Thomas J. Clarke

Life
1857-1916 [Thomas James Clarke; commonly Tom Clarke]; b. Isle of Wight, Irish parents, son of an army sargeant; family emig. S. Africa, where he remained upt to aetat. 10; settled in Dungannon, Co. Tyrone; emig. USA at 21, where he joined Clann na Gael under influence of O’Donovan Rossa; arrested in England while attempting to blow up London Bridge, 1883; received a life sentence and served 15 yrs. in Pentonville; made a Freeman of Limerick; returned to Ireland, 1898; m. Kathleen Daly, and emig. with her to USA, 1898 [she recorded his extreme silence in the home]; worked for John Devoy and Clann na Gael; returned from New York to Dublin and estab. a tobacconist shop aat 55 Amiens St. in 1907, later moving to Great Britain St. (nr. Parnell Sq.), 1911; helped organise the IRB in Dublin, then under the control of Bulmer Hobson and James McCullough.

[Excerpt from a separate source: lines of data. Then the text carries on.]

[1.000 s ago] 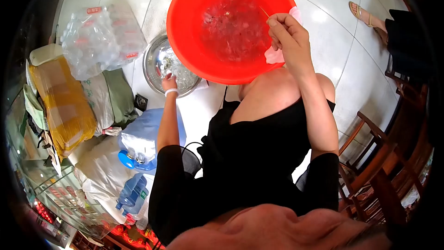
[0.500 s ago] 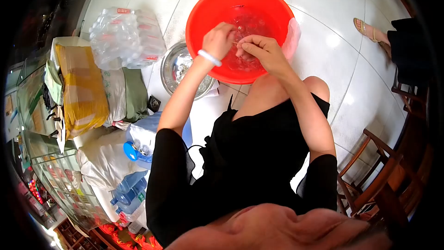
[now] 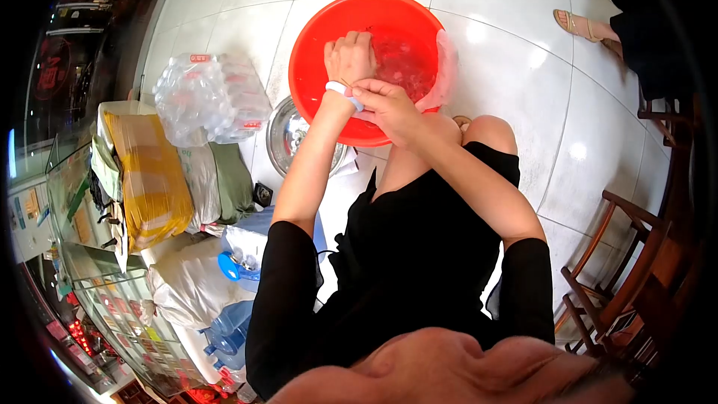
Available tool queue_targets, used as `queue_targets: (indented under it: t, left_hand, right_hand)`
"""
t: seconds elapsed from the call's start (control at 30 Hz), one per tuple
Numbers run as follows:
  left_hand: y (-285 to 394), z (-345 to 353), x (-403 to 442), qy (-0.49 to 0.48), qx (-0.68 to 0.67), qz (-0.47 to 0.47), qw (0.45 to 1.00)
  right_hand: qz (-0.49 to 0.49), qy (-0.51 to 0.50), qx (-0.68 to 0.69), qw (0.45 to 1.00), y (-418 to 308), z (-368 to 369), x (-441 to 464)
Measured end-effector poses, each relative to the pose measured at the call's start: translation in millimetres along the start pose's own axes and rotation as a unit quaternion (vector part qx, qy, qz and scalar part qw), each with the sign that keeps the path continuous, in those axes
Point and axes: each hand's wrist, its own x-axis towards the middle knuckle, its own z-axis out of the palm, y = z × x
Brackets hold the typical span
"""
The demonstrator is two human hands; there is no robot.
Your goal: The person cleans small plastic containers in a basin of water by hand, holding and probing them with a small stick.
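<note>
My left hand (image 3: 350,58) is over the red plastic basin (image 3: 301,52), back upward, its fingers curled down so that whatever they hold is hidden. A pale bracelet (image 3: 336,88) circles my left wrist. My right hand (image 3: 389,108) is at that wrist, thumb and forefinger pinching a thin tan stick like a toothpick (image 3: 345,83). Beside these fingers, the bracelet looks pushed or doubled along the wrist. Water with small blurred contents (image 3: 404,63) lies in the basin. Left of the basin stands a steel bowl (image 3: 278,138) with small pale pieces in it.
A shrink-wrapped pack of bottles (image 3: 206,97) stands on the tiled floor at left, near a taped yellow parcel (image 3: 153,176). Blue water jugs (image 3: 232,333) are closer in. Pink plastic (image 3: 441,71) hangs on the basin rim. Another person's foot (image 3: 576,24) and wooden chairs (image 3: 621,254) are at right.
My right hand has moved left and down from the basin's middle to my left wrist. My left hand has turned back upward, fingers now curled away. The whole view has shifted slightly.
</note>
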Motion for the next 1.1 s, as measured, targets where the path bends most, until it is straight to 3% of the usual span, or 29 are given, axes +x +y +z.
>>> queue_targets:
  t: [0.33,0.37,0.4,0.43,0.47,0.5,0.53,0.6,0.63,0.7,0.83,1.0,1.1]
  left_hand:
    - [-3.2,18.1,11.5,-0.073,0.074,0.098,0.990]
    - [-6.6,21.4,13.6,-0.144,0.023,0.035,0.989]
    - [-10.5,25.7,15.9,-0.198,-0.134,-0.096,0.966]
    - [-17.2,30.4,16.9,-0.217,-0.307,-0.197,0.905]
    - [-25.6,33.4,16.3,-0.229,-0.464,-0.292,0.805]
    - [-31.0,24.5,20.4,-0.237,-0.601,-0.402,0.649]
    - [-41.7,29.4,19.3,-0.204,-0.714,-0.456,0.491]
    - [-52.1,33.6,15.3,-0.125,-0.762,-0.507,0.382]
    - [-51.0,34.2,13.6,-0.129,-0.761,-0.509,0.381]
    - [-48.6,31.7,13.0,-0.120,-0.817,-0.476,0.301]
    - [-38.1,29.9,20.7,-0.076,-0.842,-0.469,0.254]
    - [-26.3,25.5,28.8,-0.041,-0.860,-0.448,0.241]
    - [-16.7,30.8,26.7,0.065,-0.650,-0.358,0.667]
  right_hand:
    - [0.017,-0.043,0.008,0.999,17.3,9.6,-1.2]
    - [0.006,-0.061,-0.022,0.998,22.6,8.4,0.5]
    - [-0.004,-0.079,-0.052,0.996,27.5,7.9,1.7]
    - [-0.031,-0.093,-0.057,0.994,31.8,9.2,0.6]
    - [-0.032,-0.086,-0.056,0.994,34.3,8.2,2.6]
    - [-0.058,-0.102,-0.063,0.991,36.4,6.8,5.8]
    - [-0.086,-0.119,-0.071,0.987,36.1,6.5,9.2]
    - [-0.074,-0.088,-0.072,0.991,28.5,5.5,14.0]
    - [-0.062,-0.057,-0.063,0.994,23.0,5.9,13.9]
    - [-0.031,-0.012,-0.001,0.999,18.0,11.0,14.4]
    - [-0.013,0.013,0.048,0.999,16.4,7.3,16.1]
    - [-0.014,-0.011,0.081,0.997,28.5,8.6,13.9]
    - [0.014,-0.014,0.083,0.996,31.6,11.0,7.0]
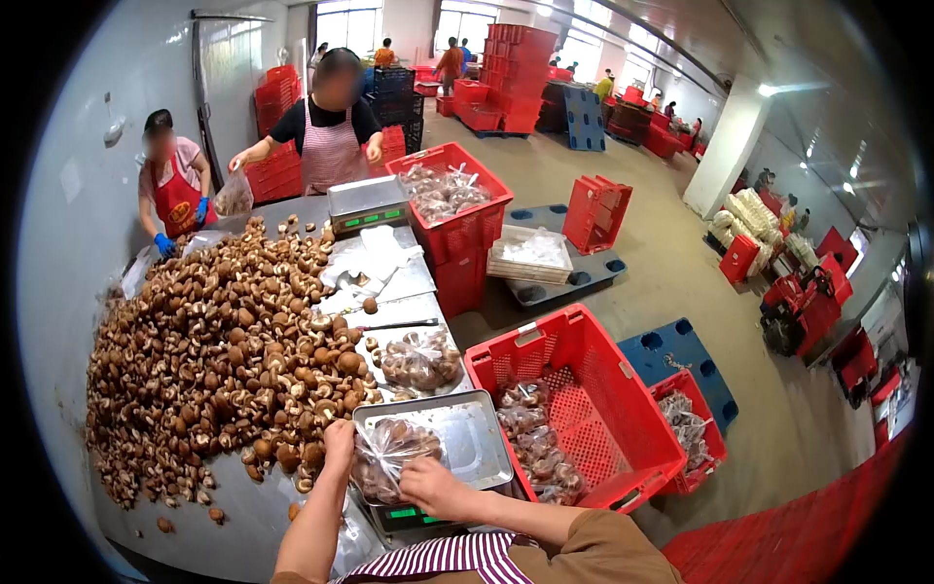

published Irish Freedom; made his first pilgrimage to Bodenstown, 1911; estab. with others the Republican Military Council, 1915; fell out with Hobson over co-option of Redmond to Volunteers executive, 1914; increasingly associated with Sean MacDermott; with Pearse and others, occupied the GPO (Dublin) in the Easter Rising, April 1916, being the first signatory; surrendered, 29 April; misused in prison by Capt. Lee Wilson, who was subsequently assassinated in 1921; executed by firing squad, 3 May 1916 - and finished off with an officer’s bullet, having been gravely wounded by left alive by the firing-squad’s volley; his account of prison life was published in Irish Freedom 1912-13, and later in P. S. O’Hegarty, ed., Glimpses of an Irish Felon’s Life (1922), using the earlier title.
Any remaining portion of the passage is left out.